*TASK GOAL*:
Copy, word for word, the opening line of the data and each line after it until the line that contains "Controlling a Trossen", which is included. Leave the pictures out.

──────────

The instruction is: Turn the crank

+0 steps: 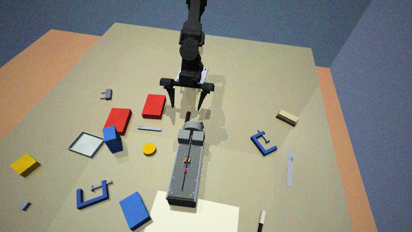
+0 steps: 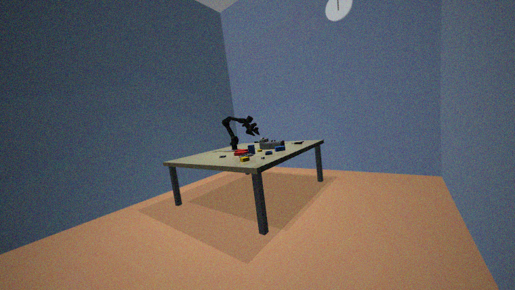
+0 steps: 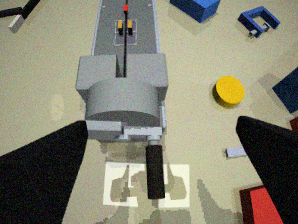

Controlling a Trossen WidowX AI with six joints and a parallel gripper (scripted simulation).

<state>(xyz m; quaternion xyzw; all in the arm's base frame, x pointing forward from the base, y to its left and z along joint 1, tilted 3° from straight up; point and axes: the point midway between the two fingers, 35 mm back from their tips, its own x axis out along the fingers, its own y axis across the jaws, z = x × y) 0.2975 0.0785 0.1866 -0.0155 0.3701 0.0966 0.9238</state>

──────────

*TASK RESULT*:
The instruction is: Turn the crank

+0 steps: 
+0 steps: 
+0 steps: 

Controlling a Trossen WidowX AI with six joints and a parallel gripper (scripted simulation).

No more work remains on this exercise.